Unsurprisingly, mixed in with these overall positive impressions, there are also a few areas for improvement.  An obvious one is the lack of a WYSIWYG editor.  Another is the rather mystifying decision to close comments on a diaries after a couple of days.  Some conversations flow more slowly; and it often takes a while for links to percolate through the blogosphere.  By the time a lot of people saw to my request for input on Meet the Bloggers on FDL, it was too late for them to comment here.  Maybe there’s something I’m missing, but I’m not sure what purpose is served by shutting off conversation.

facebook logoThere’s also a problem with how diaries look when you post them on Facebook.  In WordPress’ default configurations, Facebook typically does a surprisingly good job of extracting useful text to post — the first paragraph or a quote.   For Oxdown diaries, posted items just say “Just another Firedoglake weblog”.   (Post it yourself to find out!)  As Kevin Bondelli’s Generational Differences in Online Political Engagement on Future Majority discusses, Facebook is increasingly important not only a notification mechanism but a discussion mechanism.  FDL already shows more awareness of Facebook than any other big progressive blog I know, with one-click access to people’s Facebook profiles; it would be great for Oxdown to build on this.

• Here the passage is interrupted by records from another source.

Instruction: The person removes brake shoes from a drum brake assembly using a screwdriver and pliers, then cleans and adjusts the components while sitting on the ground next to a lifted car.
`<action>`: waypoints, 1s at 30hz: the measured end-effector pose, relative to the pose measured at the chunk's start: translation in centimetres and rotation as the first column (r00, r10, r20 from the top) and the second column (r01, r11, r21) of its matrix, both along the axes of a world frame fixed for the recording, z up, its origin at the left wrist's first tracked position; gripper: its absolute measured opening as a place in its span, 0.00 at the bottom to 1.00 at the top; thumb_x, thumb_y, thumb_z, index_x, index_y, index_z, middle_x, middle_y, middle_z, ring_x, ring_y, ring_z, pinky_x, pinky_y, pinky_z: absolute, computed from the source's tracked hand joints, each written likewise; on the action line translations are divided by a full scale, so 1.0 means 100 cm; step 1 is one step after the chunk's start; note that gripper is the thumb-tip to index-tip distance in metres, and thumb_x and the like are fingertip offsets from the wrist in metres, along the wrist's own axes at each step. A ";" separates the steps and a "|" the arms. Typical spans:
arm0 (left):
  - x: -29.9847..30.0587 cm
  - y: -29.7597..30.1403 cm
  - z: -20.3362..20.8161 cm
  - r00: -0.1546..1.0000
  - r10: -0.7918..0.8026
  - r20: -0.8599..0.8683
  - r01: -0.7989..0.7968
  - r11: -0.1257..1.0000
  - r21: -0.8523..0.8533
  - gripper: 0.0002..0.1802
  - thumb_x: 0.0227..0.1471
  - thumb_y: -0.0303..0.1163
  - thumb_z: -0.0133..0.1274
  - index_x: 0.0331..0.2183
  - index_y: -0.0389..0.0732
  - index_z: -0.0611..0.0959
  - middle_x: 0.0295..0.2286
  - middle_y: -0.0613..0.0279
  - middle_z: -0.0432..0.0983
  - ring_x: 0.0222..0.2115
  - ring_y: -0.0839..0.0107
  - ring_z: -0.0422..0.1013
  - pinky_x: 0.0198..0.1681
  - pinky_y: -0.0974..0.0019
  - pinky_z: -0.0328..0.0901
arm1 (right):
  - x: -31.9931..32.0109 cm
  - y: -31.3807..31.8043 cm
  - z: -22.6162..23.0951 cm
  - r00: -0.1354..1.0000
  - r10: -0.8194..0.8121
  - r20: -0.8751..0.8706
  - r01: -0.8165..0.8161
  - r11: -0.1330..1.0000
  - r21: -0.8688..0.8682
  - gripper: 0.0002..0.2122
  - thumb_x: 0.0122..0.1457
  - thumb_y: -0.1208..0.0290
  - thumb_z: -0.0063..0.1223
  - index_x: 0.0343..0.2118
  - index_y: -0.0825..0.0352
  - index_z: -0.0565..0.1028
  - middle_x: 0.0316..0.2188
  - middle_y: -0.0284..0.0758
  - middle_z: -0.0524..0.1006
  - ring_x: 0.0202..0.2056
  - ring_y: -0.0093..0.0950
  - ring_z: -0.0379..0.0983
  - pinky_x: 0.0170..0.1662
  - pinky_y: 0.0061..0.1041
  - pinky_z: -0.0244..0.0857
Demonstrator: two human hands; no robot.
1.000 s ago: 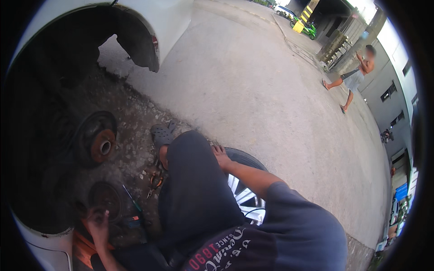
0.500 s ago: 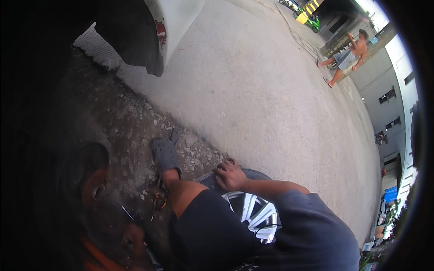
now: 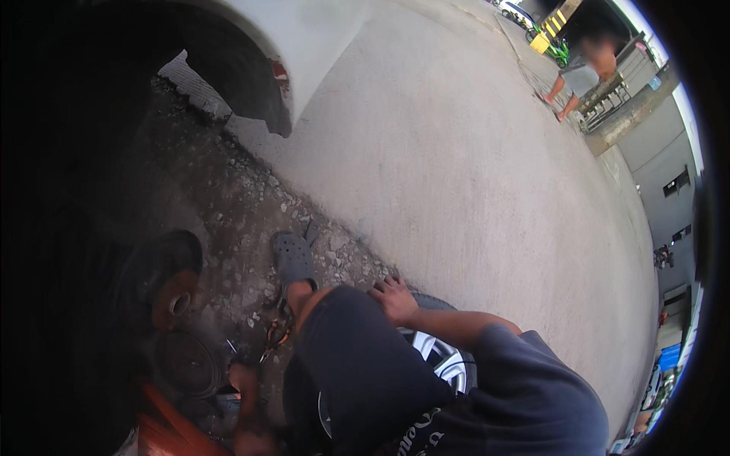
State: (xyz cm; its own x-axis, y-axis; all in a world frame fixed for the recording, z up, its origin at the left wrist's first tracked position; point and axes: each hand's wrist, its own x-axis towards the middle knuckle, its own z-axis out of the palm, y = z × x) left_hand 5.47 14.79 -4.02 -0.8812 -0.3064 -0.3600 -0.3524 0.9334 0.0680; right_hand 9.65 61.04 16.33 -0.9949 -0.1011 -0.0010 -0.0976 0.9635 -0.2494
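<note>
My left hand (image 3: 242, 378) is low in the shade at left, its fingers closed and dim. A thin metal-shafted tool (image 3: 231, 346) sticks up from it; its handle is hidden. Beside that hand lies a dark round drum-like part (image 3: 188, 363), and above it a rusty wheel hub (image 3: 179, 304). Orange-handled pliers (image 3: 275, 338) lie on the dirt between the hand and my leg. My right hand (image 3: 395, 301) rests with fingers spread on the tyre (image 3: 430, 302) of a wheel with silver spokes (image 3: 452, 372), partly covered by my leg and arm.
An orange-red metal frame (image 3: 171, 422) stands at lower left. A white vehicle body (image 3: 304, 53) with a dark wheel arch overhangs the upper left. Broken stones (image 3: 334, 251) edge the concrete pavement (image 3: 471, 167). A person (image 3: 584, 76) stands far off at upper right.
The view has shifted, moving the scene slightly right. The metal shaft by my left hand now shows shorter and more upright. My right hand stays on the tyre. The distant person has changed posture.
</note>
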 end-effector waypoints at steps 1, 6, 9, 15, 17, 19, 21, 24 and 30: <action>0.007 0.003 0.010 0.998 0.017 -0.052 -0.014 0.999 0.045 0.19 0.40 0.40 0.64 0.34 0.37 0.84 0.36 0.48 0.81 0.38 0.50 0.79 0.43 0.53 0.73 | 0.002 0.003 -0.003 1.000 -0.026 0.004 0.026 0.999 -0.024 0.13 0.57 0.60 0.51 0.36 0.65 0.76 0.35 0.43 0.74 0.45 0.42 0.70 0.54 0.50 0.57; 0.041 -0.005 0.066 0.833 0.076 -0.548 0.158 0.917 0.367 0.22 0.41 0.35 0.65 0.37 0.30 0.81 0.34 0.47 0.80 0.34 0.54 0.78 0.41 0.55 0.71 | -0.002 0.003 -0.009 0.985 -0.163 0.056 0.168 0.979 -0.113 0.20 0.57 0.57 0.51 0.49 0.65 0.74 0.44 0.50 0.72 0.50 0.46 0.69 0.53 0.49 0.59; 0.027 -0.010 0.115 0.813 0.221 -0.539 0.253 0.698 0.669 0.17 0.43 0.26 0.62 0.36 0.28 0.79 0.31 0.51 0.78 0.31 0.62 0.74 0.38 0.59 0.68 | -0.076 -0.002 0.026 0.945 -0.313 0.094 0.317 0.808 -0.496 0.26 0.52 0.53 0.58 0.50 0.66 0.73 0.48 0.51 0.73 0.52 0.48 0.69 0.52 0.41 0.65; -0.036 0.001 0.231 0.676 0.310 -0.668 0.380 0.629 0.678 0.13 0.47 0.25 0.62 0.34 0.28 0.79 0.28 0.59 0.76 0.29 0.71 0.69 0.36 0.65 0.66 | -0.241 -0.068 0.188 0.891 0.379 0.250 -0.169 0.788 -0.592 0.24 0.57 0.57 0.59 0.53 0.67 0.74 0.46 0.42 0.77 0.43 0.34 0.75 0.42 0.33 0.70; -0.049 -0.001 0.263 0.665 0.305 -0.682 0.402 0.624 0.670 0.12 0.50 0.26 0.61 0.34 0.28 0.79 0.29 0.60 0.76 0.29 0.71 0.68 0.36 0.65 0.66 | -0.249 -0.127 0.220 0.787 0.566 0.244 -0.460 0.803 -0.379 0.25 0.57 0.53 0.58 0.52 0.67 0.75 0.48 0.46 0.77 0.49 0.41 0.74 0.50 0.37 0.68; -0.057 -0.002 0.286 0.677 0.290 -0.677 0.423 0.600 0.679 0.12 0.52 0.27 0.60 0.35 0.28 0.79 0.29 0.60 0.76 0.29 0.72 0.68 0.36 0.66 0.66 | -0.237 -0.194 0.227 0.661 0.694 0.286 -0.652 0.720 -0.238 0.25 0.57 0.52 0.56 0.50 0.68 0.76 0.47 0.48 0.78 0.51 0.42 0.73 0.53 0.38 0.66; -0.064 -0.006 0.305 0.697 0.262 -0.667 0.441 0.577 0.687 0.12 0.54 0.28 0.59 0.36 0.28 0.79 0.30 0.59 0.77 0.30 0.72 0.69 0.37 0.67 0.66 | -0.209 -0.253 0.213 0.635 0.737 0.232 -0.692 0.676 -0.252 0.24 0.59 0.52 0.53 0.49 0.68 0.76 0.46 0.48 0.78 0.51 0.43 0.73 0.54 0.39 0.65; -0.059 -0.016 0.326 0.726 0.274 -0.631 0.504 0.413 0.759 0.13 0.56 0.29 0.57 0.39 0.28 0.80 0.31 0.58 0.78 0.33 0.73 0.71 0.40 0.68 0.66 | -0.162 -0.311 0.179 0.766 0.622 0.165 -0.415 0.674 -0.611 0.22 0.63 0.53 0.48 0.50 0.66 0.75 0.48 0.49 0.76 0.51 0.46 0.72 0.54 0.38 0.65; -0.024 -0.048 0.345 0.876 0.049 -0.480 0.316 0.694 0.647 0.18 0.52 0.32 0.59 0.39 0.26 0.81 0.32 0.50 0.82 0.36 0.71 0.75 0.40 0.65 0.69 | -0.110 -0.335 0.124 0.779 0.585 0.224 -0.042 0.405 -0.913 0.22 0.63 0.55 0.49 0.54 0.66 0.73 0.49 0.50 0.75 0.51 0.41 0.72 0.54 0.35 0.65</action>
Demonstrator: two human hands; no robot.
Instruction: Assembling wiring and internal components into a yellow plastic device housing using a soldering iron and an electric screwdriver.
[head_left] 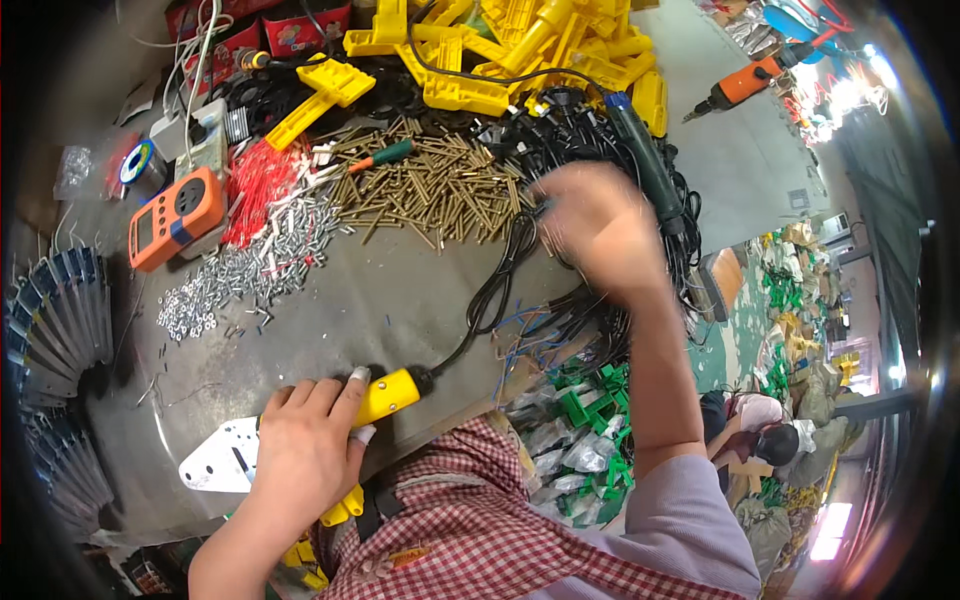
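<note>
My left hand (307, 432) lies closed over a yellow-handled electric tool (388, 396) near the table's front edge. The tool's white flat plate (222, 456), with dark holes in it, sticks out to the left of the hand. A black cord (487, 298) runs from the handle's right end up in a loose coil towards my right hand (600, 228). That hand is smeared by motion above the black cables and plugs (560, 130); its fingers do not show clearly, nor whether they hold the cord.
Brass-coloured screws (440, 185), silver screws (290, 225) and red pieces (262, 185) lie in heaps. Behind are yellow plastic shells (465, 95). An orange meter (176, 218) and solder spool (143, 168) stand left; an orange electric screwdriver (745, 85) hangs right. A person (755, 430) sits beyond.
</note>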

Finally, there’s the lack of trackbacks.  Trackbacks are a way of automatically notifying any pages that you’ve linked to in the story that hey, somebody’s talking about you.  Take Kevin Bondelli, for example; I have no idea whether he reads Oxdown, so unless I take the time to track down contact information for him and send him mail that gets past spam filters, he might never know that I just referenced his article.  Trackbacks automate that.  And for those like me who approach blogs as narrative, trackbacks are also valuable for weaving together different threads of long-running, interlocking stories — the comment stream here is a good example.  So it would be really valuable to provide this functionality.

Hopefully these last three paragraphs focusing on areas for improvement haven’t given the wrong impression — stuff like this is only to be expected for something as new as Oxdown.  What’s encouraging is that all of them seem likely to be easy to address if others also see them as important.  Oxdown has a real advantage in building on top of the solid WordPress platform, rather than rolling their own the way Soapblox had to a few years ago, and so they’re likely to be able to make changes relatively easily.

So on the whole, at least from the perspective of my first week, things look very good for Oxdown Gazette: I had a good first experience, it’s a solid platform, and (probably most importantly) the big carrot of being able to get a link from FDL’s home page is indeed accessible to the community.  Of course, it’s early days yet, but it seems to me that the initial results are very promising.

What do others think?


Facebook graphic from AJC1’s flickr site,
licensed under Creative Commons

* their FAQ makes the “security-through-obscurity” argument that this would lead to people gaming the system

** one of my posts was front-paged, which somewhat strangely seemed to take it out of eligibility for appearing on either the recommended list (and hence FDL) or the “recent diaries” on the right.

*** In retrospect, I probably should have put something about Voter Suppression Wiki in the title as well; in advertising terms, why pass up a chance for free brand impressions?  Ah well, live and learn.